Thursday, 3 July 2014

The Feeling of Beginning

The road to Balujhuri.

There are things to say and not to say. There are times to let the whole world in; bursting to share what’s interesting. But with precious things there’s also that little niggling wish to keep it close to chest. Everybody should share in it; nobody should know of it. Balujhuri of Bakshiganj in Jamalpur: it’s just a village. It’s best to get that sorted from the start.

There was the moon and me and the unnamed dog. The yard was shining white in the moonlight. The cottage flowerbeds were silvery; the pile of charcoal outside the cow shed door was the only patch falling short of immaculate.

Fate Moni Sangma surveys her yard.

It’s a luxurious kind of cow shed I suppose, like the main house with a tin roof and traditional mud brick walls. I’d watched the few cows being returned there from grazing that evening. Once inside a fire was lit on the steps to send smoke through in order to drive away mosquitoes. The cows were used to a few smoky minutes when the doors got closed – before clarity.

There was no hope of sleep. There was heat. There was the regional correspondent snoring. Sometimes in the silence of nights like that ideas find their freedom.

From the afternoon of our arrival I’d noticed how pretty Balujhuri is. The houses are well-spaced along either side of a small valley, where runs the stream. The bazaar over the small concrete bridge is intimate, and there are a couple of tea shops beside the schoolhouse with impressive large sitting areas that could feature in a tea shop design magazine. Beyond are roads over hills through woodland. It’s an enviable location.

Closer to the house the rows of shupari palms guide the village pathway as it runs further in, through the lush oddly-shaped paddy fields sculpted by the rise of the hills. Green is really green in Balujhuri. A small valley at the start of the Meghalayan hills by the Indian border – surely that’s as good a place as any to encounter new ideas.

The village track, Balujhuri.

Of course there was foreknowledge. I’d seen a documentary piece on the BBC about the Mandi – actually the Garos of India they called them, how it was one of the world’s rare matrilineal societies. Mandi property traditionally passes to the youngest daughter. Husbands move into the wife’s house upon marriage. But on the BBC they’d made it look as though the wives rule over powerless husbands. Maybe that is Meghalaya or maybe it was an “enhanced” TV version. But it’s not what I saw.

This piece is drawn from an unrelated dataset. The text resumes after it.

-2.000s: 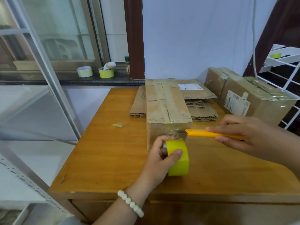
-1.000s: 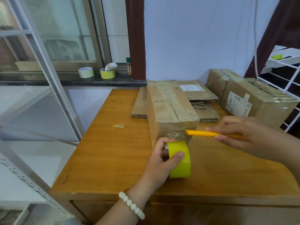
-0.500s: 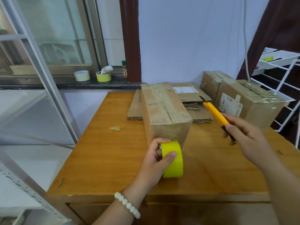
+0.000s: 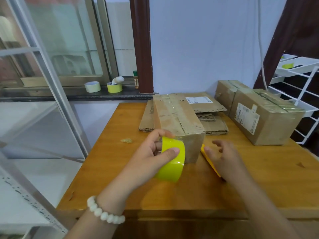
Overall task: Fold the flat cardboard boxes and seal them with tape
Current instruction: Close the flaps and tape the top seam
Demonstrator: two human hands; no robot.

Admittedly I’ve been in Bangladesh long enough for it to have been a shock, when I first met Fate Moni Sangma and her husband Bishwanath Marak – when he went off to arrange the tea and biscuits while she sat and chatted. Men give their whole salaries to their wives, she explained, but wives keep theirs. If there’s an argument, it’s the husband who risks being thrown out of the house.

“Women buy whatever they want!” said the husband. “Women are free,” said the wife.

Paddy fields of Balujhuri.

The paddy fields are shaped by the hills.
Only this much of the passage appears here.